● **WORK TASK**: Using the listing below, give the number of lines in which the string "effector" appears, and nothing else.

● **STORED DATA**:
+++++
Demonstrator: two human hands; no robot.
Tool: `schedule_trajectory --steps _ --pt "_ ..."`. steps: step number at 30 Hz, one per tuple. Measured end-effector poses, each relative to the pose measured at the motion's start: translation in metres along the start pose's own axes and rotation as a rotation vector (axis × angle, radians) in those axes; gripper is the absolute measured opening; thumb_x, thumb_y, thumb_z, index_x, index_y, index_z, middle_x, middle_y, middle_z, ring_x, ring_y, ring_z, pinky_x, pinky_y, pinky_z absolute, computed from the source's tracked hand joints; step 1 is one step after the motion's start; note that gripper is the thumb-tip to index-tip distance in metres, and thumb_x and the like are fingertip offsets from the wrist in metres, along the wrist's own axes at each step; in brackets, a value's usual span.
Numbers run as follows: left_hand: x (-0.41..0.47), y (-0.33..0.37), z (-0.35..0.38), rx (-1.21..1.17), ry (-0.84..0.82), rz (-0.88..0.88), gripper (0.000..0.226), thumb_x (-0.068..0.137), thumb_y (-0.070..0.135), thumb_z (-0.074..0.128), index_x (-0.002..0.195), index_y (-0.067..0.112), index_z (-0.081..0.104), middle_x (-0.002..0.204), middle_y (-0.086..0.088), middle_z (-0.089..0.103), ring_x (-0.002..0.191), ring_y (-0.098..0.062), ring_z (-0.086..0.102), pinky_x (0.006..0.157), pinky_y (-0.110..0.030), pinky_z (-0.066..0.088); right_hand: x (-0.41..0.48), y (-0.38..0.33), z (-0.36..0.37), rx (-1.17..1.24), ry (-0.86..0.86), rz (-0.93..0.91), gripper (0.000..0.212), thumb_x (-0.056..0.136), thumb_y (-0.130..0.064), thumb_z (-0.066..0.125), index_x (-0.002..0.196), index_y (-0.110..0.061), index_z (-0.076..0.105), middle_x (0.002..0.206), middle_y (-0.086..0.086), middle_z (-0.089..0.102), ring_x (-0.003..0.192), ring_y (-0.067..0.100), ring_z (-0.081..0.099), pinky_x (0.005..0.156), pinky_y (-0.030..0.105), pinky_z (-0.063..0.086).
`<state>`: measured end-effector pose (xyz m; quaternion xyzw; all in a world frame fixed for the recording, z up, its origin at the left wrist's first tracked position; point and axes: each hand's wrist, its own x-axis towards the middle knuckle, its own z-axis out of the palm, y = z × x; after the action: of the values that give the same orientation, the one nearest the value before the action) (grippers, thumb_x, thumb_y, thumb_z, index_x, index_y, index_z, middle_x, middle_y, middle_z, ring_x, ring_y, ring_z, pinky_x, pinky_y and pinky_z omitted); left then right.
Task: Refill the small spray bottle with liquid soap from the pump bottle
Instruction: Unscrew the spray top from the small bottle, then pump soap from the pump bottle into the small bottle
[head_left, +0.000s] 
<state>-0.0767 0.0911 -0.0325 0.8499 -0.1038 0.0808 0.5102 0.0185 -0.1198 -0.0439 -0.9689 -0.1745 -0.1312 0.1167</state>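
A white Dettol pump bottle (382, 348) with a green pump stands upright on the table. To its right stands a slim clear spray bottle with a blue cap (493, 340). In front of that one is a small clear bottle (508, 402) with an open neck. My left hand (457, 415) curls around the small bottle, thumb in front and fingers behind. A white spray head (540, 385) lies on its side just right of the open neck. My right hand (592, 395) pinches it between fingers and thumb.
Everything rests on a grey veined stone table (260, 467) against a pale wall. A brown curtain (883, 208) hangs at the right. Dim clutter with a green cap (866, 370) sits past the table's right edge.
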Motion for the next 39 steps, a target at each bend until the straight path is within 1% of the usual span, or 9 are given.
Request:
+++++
● **WRITTEN ANSWER**: 2